The above article by Tara Moss was published in the SMH on Saturday 23rd June. It provides a nicely balanced discussion around some of the issues confronting pregnant women as they approach birth – especially the birth of their first child.
Ms Moss very nicely explains what has always seemed to me the rather bizarre social practice of women unloading their catastrophic birth stories onto other pregnant women. I am not sure whether this serves as some type of therapy for the women who have suffered these traumas but it is certainly of no benefit to the recipients. In fact it often only serves to promote fear and anxiety, and mostly this is entirely unwarranted.
“Calmbirth” is mentioned in the article by Ms Moss and she explains that she found this approach very helpful for her own labour and birth. I have also cared for many women who have found Calmbirth very helpful in managing labour and birth, but there are many other resources out there also.
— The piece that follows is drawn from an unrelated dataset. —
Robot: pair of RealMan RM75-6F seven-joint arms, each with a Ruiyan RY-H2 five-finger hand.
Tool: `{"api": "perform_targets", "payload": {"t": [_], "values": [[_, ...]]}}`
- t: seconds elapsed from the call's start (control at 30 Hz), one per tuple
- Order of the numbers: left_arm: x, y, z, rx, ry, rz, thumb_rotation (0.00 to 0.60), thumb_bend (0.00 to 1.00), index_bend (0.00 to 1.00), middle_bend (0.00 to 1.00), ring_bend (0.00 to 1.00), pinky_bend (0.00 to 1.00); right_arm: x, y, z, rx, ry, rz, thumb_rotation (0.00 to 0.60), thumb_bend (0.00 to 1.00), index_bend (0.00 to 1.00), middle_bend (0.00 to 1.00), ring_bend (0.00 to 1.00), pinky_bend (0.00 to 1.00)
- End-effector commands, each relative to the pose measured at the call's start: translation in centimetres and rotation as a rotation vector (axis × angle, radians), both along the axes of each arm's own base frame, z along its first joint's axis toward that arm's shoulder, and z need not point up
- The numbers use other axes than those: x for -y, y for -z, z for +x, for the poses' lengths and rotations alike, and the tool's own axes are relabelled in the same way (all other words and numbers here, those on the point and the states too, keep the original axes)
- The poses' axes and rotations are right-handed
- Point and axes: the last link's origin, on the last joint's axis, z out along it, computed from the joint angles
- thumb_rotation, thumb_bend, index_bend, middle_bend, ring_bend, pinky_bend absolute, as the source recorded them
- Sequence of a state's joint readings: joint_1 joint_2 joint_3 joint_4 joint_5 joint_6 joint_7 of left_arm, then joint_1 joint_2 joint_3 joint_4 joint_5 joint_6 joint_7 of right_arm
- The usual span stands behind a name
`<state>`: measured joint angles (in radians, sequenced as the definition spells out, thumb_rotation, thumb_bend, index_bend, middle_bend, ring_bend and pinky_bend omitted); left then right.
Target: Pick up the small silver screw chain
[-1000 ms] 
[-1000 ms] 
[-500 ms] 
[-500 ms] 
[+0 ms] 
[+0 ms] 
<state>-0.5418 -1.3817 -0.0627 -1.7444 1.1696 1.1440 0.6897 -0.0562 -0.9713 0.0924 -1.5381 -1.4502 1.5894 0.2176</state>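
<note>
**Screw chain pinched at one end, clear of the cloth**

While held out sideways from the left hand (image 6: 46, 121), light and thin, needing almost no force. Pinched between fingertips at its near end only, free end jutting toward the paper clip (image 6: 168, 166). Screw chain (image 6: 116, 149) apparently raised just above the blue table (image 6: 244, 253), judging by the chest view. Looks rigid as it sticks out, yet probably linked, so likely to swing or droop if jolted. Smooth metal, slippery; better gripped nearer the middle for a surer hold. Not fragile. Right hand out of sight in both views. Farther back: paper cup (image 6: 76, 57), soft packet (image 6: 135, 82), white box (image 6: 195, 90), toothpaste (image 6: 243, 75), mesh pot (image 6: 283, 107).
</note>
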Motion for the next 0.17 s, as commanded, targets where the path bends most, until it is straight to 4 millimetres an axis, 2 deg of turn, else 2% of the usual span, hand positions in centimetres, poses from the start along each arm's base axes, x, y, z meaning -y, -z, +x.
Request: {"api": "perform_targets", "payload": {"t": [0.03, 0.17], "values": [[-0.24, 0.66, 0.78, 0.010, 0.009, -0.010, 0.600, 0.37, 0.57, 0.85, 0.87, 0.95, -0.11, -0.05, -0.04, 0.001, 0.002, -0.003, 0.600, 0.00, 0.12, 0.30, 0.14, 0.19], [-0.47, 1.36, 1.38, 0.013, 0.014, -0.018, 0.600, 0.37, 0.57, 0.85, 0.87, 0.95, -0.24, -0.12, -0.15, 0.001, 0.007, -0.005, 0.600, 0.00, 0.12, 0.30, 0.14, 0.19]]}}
Many women I care for attend “Powerbirth” and again the results are often very positive. There are also many books outlining approaches along similar lines. The common theme is about giving women the tools and resources to enable them to feel more confident and relaxed (hopefully less fearful) about managing the challenge of labour and birth, as Ms Moss states – not merely surviving it.
It is ironic that there appears to be an ever increasing level of anxiety about pregnancy and childbirth, and yet looking at the facts, it is a little hard to understand why. Women have never been physically fitter and healthier than they are now – not in the entire history of our species. Again, in the history of humanity it has never been safer for both mother and baby to give birth. And in fact there are very few places in the world that have lower rates of serious complications associated with pregnancy or birth for either mother or baby than Australia. Finally, women have never had more choice and more control over their pregnancy and birth options. Choice of care options, birth options, pain relief options all underpinned by a very high level of safety (exception: I am personally of the view that homebirth in Australia exposes both mother and baby to an unnecessary degree of risk).
After having been involved in literally thousands of pregnancies, labours and births I can honestly say that no two pregnancies, labours or births are the same. So, if you have a war story of your own, please think twice before you decide to share it with a woman who is pregnant and if someone insists on sharing their traumatic story with you, be assured that your story will be your story and it will be different from everybody elses.